Any opinion about Palmer Jade?


----------



## BurtonAvenger (Aug 14, 2007)

Palmer = pure crap. Avoid them at all costs.


----------



## Guest (Oct 3, 2008)

How much are you selling the Lux for? 147 is a bit longer than I was really looking for...


----------



## Guest (Oct 3, 2008)

BurtonAvenger said:


> Palmer = pure crap. Avoid them at all costs.



You're a fucking cunt!!

Anyways...Flows are really hit or miss....I really didn't like them when I tried them...


----------



## Guest (Oct 3, 2008)

Texas said:


> How much are you selling the Lux for? 147 is a bit longer than I was really looking for...



I'll sell it to you for $50 less then she tells you....Technically her board is in MY basement so it's all about possession!


----------



## Guest (Oct 3, 2008)

just got my woman a ride promise, with i could tell you how she likes it but there is no snow here... lets all do a snow dance and they gods with shower us with snow?


----------



## Guest (Oct 3, 2008)

$200.00 - OBO - orig like $360.00
it is brand new.. never used. still in the plasic and have the shipping box too. 


but it all depends on what you like... 
i liked it so i bought it. (well two of them) (on accident)


----------



## Guest (Oct 3, 2008)

Karma said:


> You're a fucking cunt!!


? He just likes to voice his opinion. Chill out.


----------



## Guest (Oct 3, 2008)

F0rgiven said:


> ? He just likes to voice his opinion. Chill out.


He just likes to voice his opinion too...


----------



## Guest (Oct 3, 2008)

F0rgiven said:


> ? He just likes to voice his opinion. Chill out.



Let me refer you to his post that you obv. missed....



BurtonAvenger said:


> You're a fucking tool.
> 
> Anyways


Plus I'm trying to be an Internet tuff guy! B/c I'm huge...I Bench Press 900lbs and I'm gonna find him and kick his ass! Then I'm gonna kiss him and make sweet love to his toes! 

Hearts & Puppies!


----------



## Guest (Oct 3, 2008)

aprnczz said:


> He just likes to voice his opinion too...



I'm very opinionated!

Bah...hijacked thread!


----------



## BurtonAvenger (Aug 14, 2007)

Karma said:


> You're a fucking cunt!!
> 
> Anyways...Flows are really hit or miss....I really didn't like them when I tried them...


HAHA you want to support a company that puts tip to tail cardboard in their boards go for it. Palmer is a joke of a company, why do you think they've been sold and passed around for the last few years. 

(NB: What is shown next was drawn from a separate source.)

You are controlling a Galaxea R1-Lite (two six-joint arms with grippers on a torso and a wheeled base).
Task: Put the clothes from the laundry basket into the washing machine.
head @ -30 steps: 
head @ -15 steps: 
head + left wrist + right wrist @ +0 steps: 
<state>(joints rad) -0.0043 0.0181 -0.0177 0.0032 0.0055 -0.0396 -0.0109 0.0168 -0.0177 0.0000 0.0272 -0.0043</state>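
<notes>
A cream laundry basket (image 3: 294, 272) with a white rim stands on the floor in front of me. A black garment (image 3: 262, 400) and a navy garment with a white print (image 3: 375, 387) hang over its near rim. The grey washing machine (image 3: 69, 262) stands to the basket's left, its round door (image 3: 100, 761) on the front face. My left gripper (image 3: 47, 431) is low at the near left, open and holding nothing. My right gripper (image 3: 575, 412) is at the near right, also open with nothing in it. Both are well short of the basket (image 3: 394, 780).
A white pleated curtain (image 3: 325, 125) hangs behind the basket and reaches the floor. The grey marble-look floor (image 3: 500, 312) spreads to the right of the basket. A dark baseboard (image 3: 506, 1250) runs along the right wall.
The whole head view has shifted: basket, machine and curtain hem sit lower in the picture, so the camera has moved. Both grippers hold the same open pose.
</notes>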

If you want to kick my ass go for it, not the first person to threaten me with never working in the industry again, beating my ass, killing me, knocking my teeth out.


----------



## Guest (Oct 4, 2008)

Ok kiddos thats enough... I just asked about boards for goodness sake! I appreciate each of your oppinions.


----------



## Guest (Oct 4, 2008)

Karma - I don't think BurtonAvenger minds if you make love to his toes.. 

he didn't say you couldn't... 


PS - I'll bring the video camera and whipped cream.


----------



## squishydonut (Nov 13, 2007)

Karma said:


> Hearts & Puppies!


haha! :thumbsup:


----------